I'd like the line containing "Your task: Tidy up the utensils" and every line below it, to the end of the material, repeated exactly and with nothing else.
.....
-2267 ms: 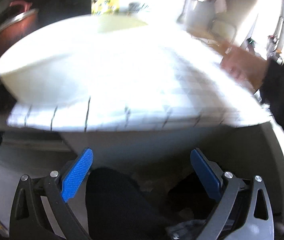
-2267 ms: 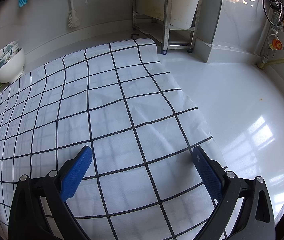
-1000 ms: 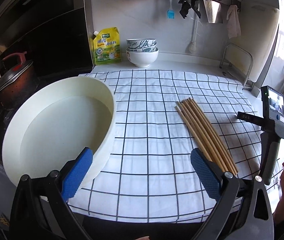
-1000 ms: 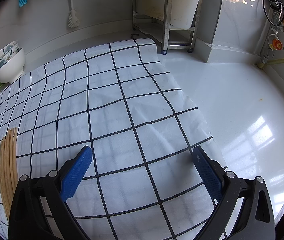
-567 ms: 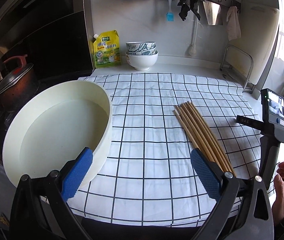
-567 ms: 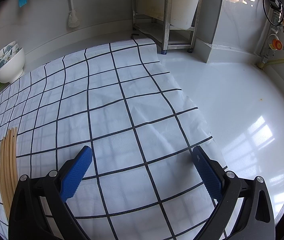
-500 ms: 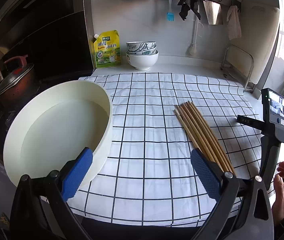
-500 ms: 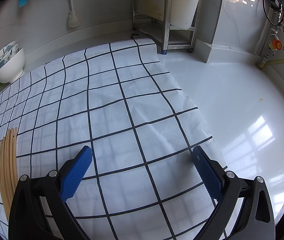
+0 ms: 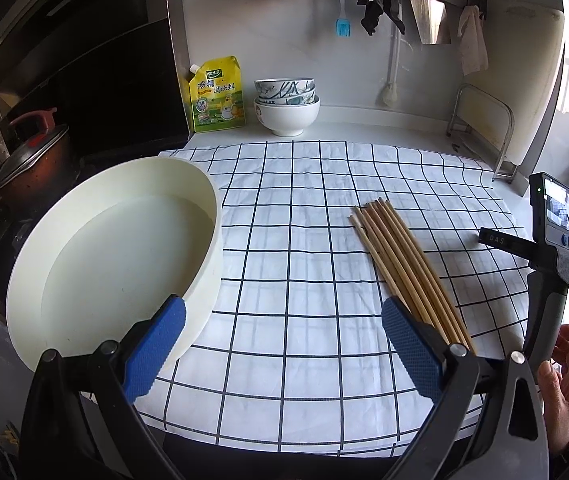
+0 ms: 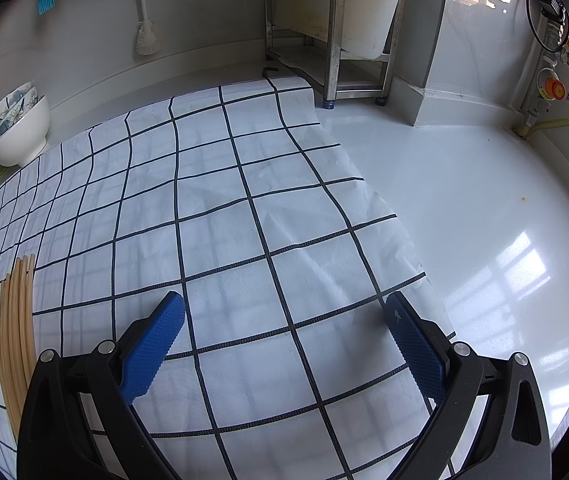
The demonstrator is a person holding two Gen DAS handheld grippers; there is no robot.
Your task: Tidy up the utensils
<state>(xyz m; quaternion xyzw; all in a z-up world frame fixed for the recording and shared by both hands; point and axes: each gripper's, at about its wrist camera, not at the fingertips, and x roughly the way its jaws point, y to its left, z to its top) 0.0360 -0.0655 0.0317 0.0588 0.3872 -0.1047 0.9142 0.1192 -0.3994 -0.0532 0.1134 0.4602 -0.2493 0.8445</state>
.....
RESPONSE:
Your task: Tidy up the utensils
<state>(xyz m; quaternion xyzw; all in a z-up world frame fixed for the recording and shared by both hands; point and axes: each gripper's, at about its wrist camera, not at the fingertips, and x roughly the way its jaws point, y to its left, z to its top) 0.0360 -0.0655 0.0317 0.0588 0.3872 -0.1047 0.9142 0.1192 -0.3994 -0.0532 0.1134 0.4602 -0.2493 0.8445</state>

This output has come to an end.